[Action item]
Give back each line of the listing below that contains the string "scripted".

((

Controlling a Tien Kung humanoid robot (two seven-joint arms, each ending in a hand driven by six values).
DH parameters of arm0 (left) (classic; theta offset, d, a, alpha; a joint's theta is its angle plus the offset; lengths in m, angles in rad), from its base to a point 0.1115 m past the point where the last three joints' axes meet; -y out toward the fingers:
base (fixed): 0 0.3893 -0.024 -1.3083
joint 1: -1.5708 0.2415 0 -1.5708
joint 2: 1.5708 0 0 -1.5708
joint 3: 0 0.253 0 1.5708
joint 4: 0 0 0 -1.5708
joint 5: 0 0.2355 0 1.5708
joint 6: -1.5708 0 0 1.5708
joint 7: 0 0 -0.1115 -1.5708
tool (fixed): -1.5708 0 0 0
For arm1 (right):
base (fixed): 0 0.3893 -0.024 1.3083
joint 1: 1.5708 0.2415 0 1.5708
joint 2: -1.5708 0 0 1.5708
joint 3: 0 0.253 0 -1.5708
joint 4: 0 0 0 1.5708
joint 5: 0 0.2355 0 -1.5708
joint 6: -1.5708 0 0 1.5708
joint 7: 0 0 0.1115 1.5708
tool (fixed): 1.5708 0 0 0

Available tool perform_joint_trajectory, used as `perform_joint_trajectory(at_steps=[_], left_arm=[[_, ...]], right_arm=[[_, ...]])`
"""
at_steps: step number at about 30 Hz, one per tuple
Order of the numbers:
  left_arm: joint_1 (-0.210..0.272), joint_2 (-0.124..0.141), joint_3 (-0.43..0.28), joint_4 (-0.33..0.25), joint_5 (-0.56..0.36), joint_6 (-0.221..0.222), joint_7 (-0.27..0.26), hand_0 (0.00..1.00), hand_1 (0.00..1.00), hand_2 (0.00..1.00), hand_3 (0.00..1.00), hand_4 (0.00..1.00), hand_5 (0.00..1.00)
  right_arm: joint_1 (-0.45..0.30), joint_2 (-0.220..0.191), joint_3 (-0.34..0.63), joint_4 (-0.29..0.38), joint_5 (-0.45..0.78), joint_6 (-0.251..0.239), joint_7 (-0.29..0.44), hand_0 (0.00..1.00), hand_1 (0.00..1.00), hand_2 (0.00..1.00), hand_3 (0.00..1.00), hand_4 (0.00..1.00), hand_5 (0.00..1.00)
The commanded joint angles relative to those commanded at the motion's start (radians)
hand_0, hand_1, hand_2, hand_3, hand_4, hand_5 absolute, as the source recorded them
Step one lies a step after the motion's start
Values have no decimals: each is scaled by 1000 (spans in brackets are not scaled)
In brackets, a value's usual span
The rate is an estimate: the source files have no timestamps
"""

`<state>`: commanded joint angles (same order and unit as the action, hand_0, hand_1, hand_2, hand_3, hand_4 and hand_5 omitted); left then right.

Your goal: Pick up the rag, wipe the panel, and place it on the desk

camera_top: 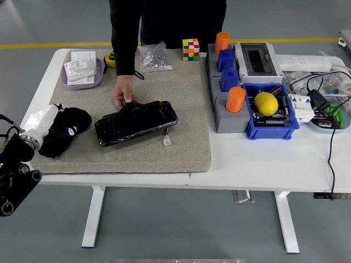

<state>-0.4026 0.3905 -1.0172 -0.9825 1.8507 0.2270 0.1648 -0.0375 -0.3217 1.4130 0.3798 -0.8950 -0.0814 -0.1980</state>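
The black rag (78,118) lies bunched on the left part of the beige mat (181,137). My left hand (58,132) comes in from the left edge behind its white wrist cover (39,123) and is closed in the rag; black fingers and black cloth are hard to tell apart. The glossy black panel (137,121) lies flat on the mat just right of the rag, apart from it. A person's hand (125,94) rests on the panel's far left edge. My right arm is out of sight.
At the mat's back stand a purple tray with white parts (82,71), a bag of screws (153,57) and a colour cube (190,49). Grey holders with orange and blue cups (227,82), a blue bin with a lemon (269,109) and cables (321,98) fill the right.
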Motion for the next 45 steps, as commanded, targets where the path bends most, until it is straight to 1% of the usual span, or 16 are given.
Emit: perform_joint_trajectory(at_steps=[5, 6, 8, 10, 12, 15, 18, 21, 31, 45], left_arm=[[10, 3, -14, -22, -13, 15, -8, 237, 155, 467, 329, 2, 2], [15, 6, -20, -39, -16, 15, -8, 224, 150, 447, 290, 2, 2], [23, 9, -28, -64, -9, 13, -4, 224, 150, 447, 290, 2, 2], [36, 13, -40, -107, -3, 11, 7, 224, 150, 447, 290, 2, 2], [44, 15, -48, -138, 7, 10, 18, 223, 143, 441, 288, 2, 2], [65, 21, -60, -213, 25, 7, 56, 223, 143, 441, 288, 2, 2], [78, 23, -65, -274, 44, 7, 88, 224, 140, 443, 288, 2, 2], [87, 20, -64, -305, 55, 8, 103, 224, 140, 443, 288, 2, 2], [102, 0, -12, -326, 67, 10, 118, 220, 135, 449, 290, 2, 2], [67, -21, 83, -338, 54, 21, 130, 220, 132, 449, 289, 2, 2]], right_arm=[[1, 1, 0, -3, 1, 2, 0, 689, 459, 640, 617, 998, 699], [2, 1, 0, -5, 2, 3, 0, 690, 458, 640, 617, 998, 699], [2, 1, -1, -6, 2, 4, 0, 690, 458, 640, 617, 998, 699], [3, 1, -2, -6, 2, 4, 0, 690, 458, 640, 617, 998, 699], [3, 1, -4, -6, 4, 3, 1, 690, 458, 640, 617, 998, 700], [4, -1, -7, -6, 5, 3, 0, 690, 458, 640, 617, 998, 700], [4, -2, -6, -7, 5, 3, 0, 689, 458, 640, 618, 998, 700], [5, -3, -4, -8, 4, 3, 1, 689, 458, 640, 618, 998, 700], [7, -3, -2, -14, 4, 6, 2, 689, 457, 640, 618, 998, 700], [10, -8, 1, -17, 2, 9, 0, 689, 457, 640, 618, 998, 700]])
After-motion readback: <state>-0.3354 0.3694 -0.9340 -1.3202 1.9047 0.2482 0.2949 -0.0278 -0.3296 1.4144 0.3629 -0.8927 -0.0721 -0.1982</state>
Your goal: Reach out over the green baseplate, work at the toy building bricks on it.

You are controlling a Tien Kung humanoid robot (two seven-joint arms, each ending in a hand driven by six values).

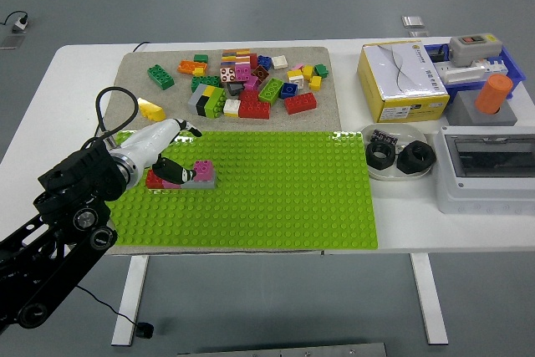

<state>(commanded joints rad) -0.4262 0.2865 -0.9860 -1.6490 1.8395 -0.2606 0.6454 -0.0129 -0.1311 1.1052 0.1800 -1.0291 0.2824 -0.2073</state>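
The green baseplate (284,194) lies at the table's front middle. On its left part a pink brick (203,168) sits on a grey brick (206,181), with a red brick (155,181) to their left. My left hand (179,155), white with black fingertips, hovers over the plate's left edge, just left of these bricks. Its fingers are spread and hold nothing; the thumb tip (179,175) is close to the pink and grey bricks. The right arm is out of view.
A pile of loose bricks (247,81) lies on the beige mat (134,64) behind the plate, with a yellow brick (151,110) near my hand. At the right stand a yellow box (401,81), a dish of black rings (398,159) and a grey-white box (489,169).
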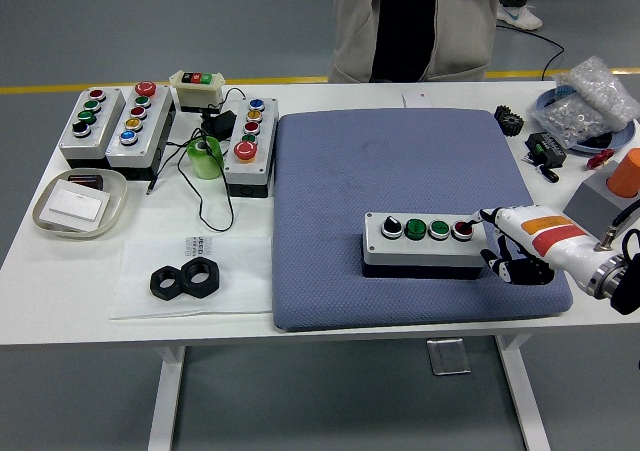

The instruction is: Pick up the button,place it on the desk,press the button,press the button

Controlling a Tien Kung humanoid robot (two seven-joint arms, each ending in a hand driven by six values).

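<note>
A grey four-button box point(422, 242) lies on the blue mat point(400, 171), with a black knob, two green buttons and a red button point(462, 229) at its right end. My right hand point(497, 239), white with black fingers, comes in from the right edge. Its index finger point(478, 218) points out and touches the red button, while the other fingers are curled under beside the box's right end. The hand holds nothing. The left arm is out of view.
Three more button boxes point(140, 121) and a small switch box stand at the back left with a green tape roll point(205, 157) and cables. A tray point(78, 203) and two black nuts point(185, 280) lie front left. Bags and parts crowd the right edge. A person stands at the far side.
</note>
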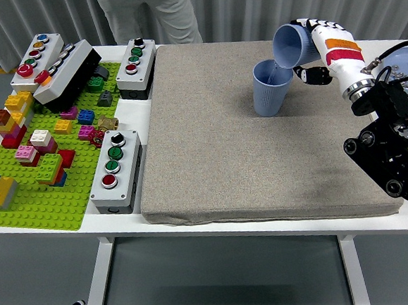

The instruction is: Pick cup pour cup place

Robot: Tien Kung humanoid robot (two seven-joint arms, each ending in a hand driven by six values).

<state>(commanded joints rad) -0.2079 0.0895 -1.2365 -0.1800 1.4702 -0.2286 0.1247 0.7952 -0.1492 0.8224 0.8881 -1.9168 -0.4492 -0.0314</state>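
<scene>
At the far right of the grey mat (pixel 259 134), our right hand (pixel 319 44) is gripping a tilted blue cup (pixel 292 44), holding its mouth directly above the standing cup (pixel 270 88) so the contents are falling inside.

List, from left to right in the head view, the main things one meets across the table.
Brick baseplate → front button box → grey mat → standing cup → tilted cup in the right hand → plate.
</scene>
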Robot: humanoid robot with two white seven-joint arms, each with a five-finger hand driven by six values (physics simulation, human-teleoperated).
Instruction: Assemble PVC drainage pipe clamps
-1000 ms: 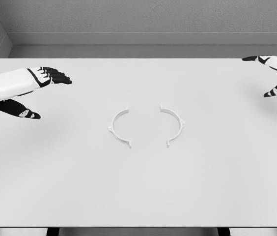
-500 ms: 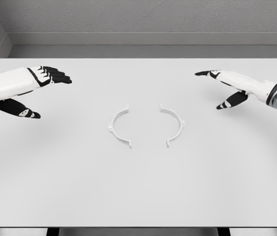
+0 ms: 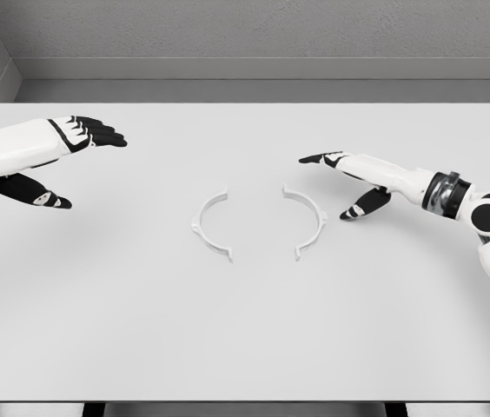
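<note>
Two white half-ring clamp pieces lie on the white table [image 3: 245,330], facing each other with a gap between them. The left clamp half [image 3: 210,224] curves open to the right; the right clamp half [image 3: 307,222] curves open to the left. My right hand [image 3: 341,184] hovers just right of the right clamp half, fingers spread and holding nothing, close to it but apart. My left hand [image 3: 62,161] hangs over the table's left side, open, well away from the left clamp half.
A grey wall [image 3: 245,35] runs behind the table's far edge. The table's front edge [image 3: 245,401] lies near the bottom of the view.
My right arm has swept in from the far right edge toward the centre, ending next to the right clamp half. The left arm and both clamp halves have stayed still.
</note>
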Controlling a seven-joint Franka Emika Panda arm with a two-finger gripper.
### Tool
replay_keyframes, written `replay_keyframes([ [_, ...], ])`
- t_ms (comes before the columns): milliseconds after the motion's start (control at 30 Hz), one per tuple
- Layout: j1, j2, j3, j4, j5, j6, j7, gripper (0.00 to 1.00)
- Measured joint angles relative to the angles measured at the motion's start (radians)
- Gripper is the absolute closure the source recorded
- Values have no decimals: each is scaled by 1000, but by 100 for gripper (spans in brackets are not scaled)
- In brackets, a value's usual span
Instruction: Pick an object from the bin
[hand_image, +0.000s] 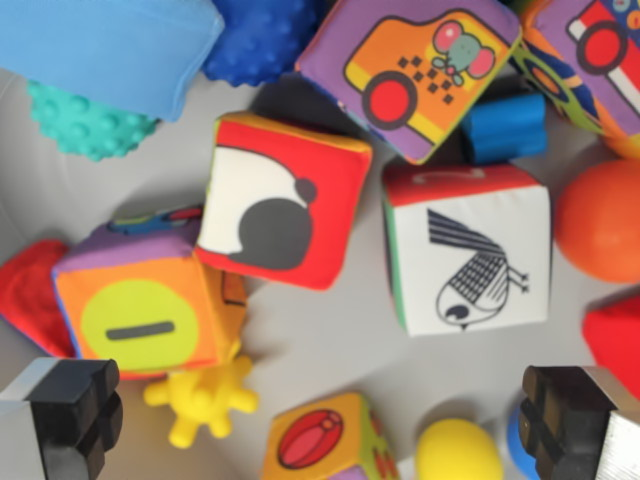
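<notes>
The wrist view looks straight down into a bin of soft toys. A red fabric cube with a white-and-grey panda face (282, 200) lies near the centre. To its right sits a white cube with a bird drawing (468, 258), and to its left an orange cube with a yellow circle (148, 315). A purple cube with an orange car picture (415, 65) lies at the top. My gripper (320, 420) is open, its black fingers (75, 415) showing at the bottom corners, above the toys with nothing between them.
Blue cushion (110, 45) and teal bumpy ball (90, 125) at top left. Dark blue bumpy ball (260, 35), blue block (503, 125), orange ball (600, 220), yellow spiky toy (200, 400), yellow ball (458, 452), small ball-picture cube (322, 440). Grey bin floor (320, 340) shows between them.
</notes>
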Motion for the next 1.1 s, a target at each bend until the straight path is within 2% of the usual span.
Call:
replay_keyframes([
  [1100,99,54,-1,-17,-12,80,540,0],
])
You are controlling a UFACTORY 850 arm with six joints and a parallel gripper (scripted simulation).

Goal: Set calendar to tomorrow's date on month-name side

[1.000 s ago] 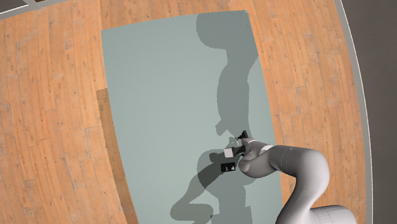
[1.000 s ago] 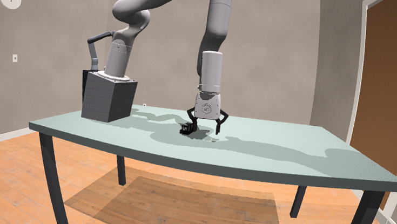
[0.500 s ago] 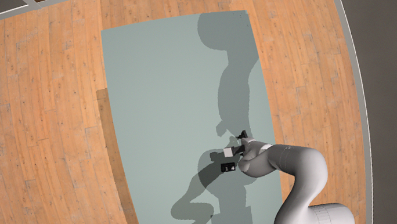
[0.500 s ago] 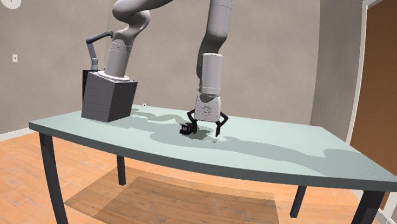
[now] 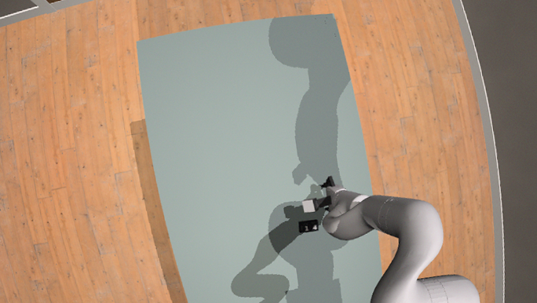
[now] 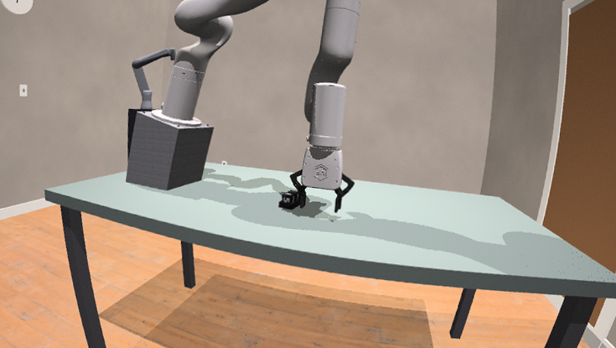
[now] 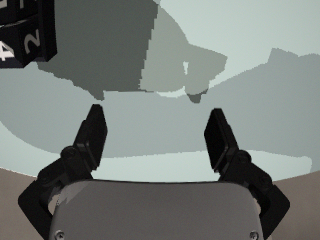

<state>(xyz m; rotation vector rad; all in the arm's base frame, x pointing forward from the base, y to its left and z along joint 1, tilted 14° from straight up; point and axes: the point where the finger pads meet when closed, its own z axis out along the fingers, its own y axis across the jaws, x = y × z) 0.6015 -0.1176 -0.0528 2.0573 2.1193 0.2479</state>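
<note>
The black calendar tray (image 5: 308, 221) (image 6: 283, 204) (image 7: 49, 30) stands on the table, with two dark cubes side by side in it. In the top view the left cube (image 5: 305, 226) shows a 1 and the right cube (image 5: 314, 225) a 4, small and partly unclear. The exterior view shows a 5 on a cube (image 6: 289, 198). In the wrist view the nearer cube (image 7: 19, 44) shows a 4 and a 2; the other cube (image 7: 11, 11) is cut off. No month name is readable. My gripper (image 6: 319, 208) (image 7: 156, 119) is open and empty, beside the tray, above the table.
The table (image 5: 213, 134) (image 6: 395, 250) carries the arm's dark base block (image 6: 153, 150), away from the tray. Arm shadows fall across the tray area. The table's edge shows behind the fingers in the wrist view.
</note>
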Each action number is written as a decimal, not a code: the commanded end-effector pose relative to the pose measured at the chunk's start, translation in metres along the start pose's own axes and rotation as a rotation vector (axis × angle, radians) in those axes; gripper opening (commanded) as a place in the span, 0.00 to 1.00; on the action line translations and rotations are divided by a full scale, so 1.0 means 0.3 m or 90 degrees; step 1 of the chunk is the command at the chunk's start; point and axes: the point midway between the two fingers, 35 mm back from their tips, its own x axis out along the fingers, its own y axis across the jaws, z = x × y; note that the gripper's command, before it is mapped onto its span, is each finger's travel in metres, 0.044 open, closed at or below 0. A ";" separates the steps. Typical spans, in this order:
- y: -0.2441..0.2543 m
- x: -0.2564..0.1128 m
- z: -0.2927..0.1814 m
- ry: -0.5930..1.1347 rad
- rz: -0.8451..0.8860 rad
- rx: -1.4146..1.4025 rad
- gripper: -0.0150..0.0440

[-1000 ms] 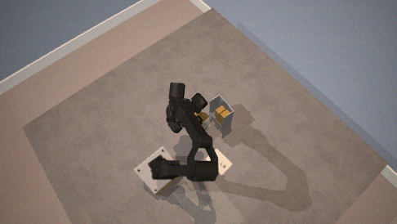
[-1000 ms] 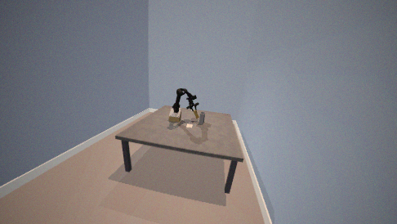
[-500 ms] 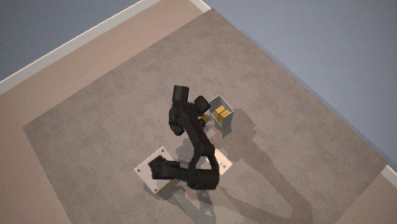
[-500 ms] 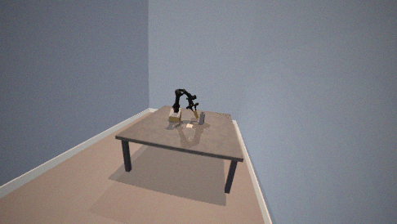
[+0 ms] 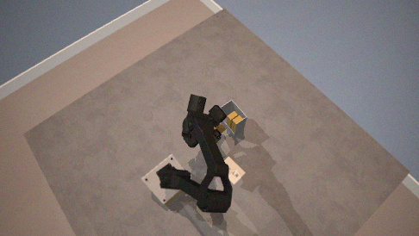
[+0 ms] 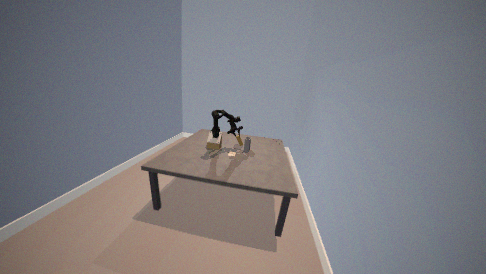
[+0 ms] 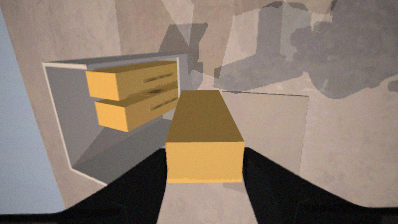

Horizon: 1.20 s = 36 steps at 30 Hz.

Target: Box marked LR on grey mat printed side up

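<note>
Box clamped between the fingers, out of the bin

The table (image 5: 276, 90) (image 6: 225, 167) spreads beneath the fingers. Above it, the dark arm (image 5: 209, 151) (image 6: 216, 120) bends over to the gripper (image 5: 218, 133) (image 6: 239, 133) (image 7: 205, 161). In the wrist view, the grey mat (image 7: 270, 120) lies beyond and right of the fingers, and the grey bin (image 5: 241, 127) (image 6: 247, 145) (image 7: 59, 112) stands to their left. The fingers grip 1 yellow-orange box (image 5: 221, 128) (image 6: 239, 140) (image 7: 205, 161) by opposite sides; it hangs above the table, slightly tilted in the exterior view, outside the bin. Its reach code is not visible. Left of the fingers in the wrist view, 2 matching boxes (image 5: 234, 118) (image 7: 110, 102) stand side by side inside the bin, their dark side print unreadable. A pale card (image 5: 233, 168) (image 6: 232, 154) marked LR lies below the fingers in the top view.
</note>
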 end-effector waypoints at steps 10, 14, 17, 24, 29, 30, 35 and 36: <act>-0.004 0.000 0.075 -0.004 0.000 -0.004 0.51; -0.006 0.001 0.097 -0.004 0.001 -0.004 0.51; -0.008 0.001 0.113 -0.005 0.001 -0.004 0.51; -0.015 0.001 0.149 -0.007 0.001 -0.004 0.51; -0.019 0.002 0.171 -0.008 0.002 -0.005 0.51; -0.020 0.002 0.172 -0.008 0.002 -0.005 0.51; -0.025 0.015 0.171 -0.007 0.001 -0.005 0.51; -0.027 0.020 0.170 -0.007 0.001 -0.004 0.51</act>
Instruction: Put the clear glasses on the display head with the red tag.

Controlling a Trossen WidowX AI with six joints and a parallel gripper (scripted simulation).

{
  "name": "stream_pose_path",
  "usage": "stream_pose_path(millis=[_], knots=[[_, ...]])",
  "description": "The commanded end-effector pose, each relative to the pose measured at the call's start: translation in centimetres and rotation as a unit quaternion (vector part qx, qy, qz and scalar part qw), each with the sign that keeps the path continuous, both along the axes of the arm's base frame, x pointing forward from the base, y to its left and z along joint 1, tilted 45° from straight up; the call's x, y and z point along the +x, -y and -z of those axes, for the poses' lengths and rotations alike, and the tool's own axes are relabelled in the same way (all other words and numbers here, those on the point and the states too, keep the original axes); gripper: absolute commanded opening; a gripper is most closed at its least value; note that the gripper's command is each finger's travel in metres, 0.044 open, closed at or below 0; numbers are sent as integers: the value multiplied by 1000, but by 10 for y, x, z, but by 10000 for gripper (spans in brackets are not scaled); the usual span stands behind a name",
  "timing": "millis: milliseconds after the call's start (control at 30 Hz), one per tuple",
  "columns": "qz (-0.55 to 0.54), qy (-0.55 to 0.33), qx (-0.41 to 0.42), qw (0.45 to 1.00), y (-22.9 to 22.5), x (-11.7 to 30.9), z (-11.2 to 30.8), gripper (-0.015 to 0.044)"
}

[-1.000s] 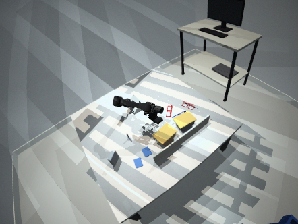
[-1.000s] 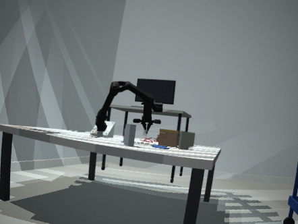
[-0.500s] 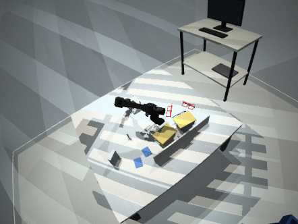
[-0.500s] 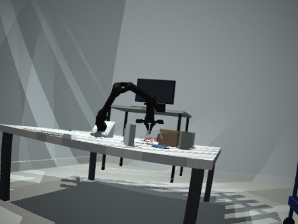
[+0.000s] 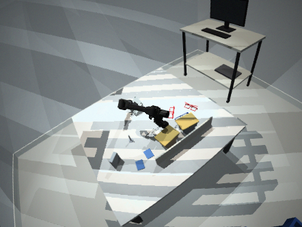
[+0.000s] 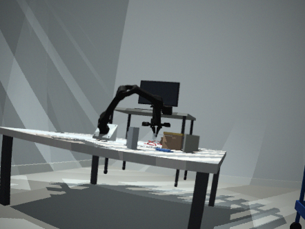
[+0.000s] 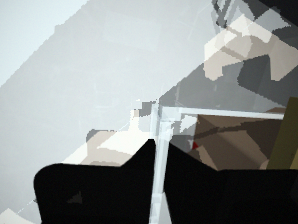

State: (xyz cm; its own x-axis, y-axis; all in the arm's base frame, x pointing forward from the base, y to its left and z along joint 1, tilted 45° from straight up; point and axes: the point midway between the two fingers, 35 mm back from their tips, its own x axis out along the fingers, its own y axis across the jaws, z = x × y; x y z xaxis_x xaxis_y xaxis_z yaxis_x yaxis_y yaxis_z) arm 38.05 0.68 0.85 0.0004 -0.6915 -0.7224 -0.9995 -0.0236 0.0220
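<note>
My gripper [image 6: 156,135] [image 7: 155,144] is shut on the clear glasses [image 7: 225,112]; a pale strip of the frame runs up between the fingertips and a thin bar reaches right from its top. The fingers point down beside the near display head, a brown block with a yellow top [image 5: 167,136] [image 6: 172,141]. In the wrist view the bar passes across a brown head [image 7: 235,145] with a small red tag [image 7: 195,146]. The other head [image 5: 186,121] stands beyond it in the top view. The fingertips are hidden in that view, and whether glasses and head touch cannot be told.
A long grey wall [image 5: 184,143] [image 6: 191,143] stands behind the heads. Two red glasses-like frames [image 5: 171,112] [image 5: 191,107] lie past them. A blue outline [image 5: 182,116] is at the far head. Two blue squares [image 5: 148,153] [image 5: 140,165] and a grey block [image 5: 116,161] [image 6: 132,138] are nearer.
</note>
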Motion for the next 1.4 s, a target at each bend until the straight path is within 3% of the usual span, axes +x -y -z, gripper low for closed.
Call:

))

[Response for this exercise]
You are controlling a UFACTORY 850 arm with six joints and a parallel gripper (scripted simulation).
Controlling a Trossen WidowX AI with six joints and a parallel gripper (scripted simulation).

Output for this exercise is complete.